News from Europe

16 September 2016

SEA Europe Participates To Clia’s Workshop On Air Emissions

From 13 till 14 September 2016, CLIA – the Cruise Lines International Association – organised a high-level workshop on air emissions at the headquarter of the International Maritime Organisation in London.

The well-attended meeting looked at the overall environmental challenges of the shipping industry, with a particular focus on the position of the cruise industry. The audience, furthermore, exchanged views on possible solutions to meet the new legislative requirements with regard to NOx (nitrogen oxides), SOx (sulphur oxide) and PM (particals). Attention was also paid to the availability of alternative fuels such as Liquefied Natural Gas.

SEA Europe’s Secretary General, Christophe Tytgat, and the association’s Technical Director, Mario Dogliani, attended the workshop, together with other maritime industry high-level executives and technical experts.
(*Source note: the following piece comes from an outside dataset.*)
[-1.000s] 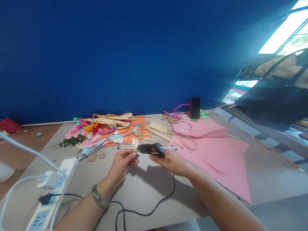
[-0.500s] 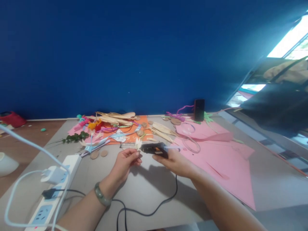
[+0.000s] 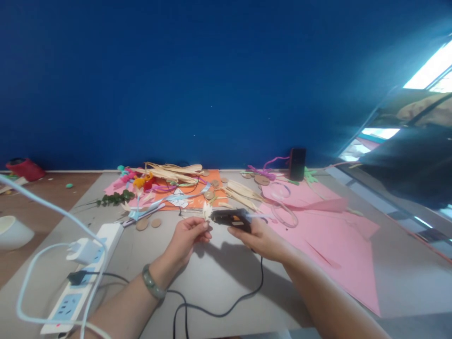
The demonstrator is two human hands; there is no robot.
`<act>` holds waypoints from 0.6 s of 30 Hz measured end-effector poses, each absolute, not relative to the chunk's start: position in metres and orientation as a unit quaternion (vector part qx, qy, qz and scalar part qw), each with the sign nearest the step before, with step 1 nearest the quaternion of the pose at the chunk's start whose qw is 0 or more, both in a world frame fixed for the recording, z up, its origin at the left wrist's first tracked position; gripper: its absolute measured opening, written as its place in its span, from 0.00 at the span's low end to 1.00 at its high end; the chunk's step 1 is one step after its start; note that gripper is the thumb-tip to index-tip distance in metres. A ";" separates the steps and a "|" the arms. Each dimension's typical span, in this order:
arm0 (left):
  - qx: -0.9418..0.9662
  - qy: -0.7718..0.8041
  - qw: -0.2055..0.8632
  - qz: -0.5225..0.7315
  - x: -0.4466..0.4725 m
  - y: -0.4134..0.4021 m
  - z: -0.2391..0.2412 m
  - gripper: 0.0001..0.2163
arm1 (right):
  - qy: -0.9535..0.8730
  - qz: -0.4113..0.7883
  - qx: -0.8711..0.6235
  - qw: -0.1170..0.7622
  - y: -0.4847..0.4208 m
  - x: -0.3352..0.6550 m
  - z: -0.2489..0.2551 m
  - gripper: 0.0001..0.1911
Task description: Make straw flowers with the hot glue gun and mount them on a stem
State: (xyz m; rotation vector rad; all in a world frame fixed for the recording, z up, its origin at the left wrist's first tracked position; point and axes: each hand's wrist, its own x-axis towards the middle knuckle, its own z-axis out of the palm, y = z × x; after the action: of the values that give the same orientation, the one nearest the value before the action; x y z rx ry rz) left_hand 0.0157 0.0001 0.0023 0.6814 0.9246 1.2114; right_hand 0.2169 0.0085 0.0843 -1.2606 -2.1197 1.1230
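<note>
My left hand [image 3: 187, 238] pinches a small cream paper flower [image 3: 206, 210] by its base, held above the grey table [image 3: 212, 278]. My right hand [image 3: 259, 238] grips a black glue gun [image 3: 233, 219] lying sideways, with its nozzle pointing left and almost touching the flower. The gun's black cord [image 3: 229, 308] trails down toward the table's near edge. A green bangle [image 3: 151, 285] circles my left wrist.
A white power strip [image 3: 83, 273] with a white charger and cable lies at the left. Pink paper sheets [image 3: 325, 230] cover the right side. Orange paper [image 3: 190, 197], straw strips, ribbons, cardboard discs and a green sprig [image 3: 115, 198] lie behind. A black phone [image 3: 297, 164] stands by the blue wall.
Both hands keep their hold on the flower and the glue gun and stay close together. Only the view has shifted slightly, moving the scene rightward in the picture.
</note>
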 end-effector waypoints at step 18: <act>0.291 0.402 0.679 0.542 0.016 0.000 0.005 0.11 | -0.732 0.446 -0.485 0.176 0.017 0.222 0.073 0.25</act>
State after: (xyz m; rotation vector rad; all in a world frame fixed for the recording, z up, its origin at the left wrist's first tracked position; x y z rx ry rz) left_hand 0.0161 0.0000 0.0055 0.6532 0.9020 1.2168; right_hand 0.2222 0.0169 0.0729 -1.3731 -2.0713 1.2618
In his presentation, Mario Dogliani focused on the recent efforts carried out by European shipyards and maritime equipment manufacturers in terms of environmental research, development and innovation. He highlighted in particular the industry’s efforts in terms of Liquefied Natural Gas.

Referring to last week’s order by Carnival Cruise Line of three additional LNG-propelled cruise ships, which will be built at the Meyer Shipyards in Papenburg (Germany) and Turku (Finland), he said,

“It is now clear that our industry has moved into a new era. This recent order brings the number of LNG-propelled cruise ships to 11. We have now moved away from the chicken-and-egg discussion. Our industry – both the cruise industry, European shipyards and European maritime equipment manufacturers – have shown courage to move forward with LNG propelled ships despite remaining uncertainties about the position of Member States to invest in the required LNG infrastructure. We hope – but are confident – that Member States will now also start doing their part of the job. The LNG example clearly demonstrates that the maritime industry has much to gain from cooperation, including research, development and innovation, said Christophe Tytgat. “It now remains to be seen whether also other ship types will follow the example of the cruise industry. Only time will tell.”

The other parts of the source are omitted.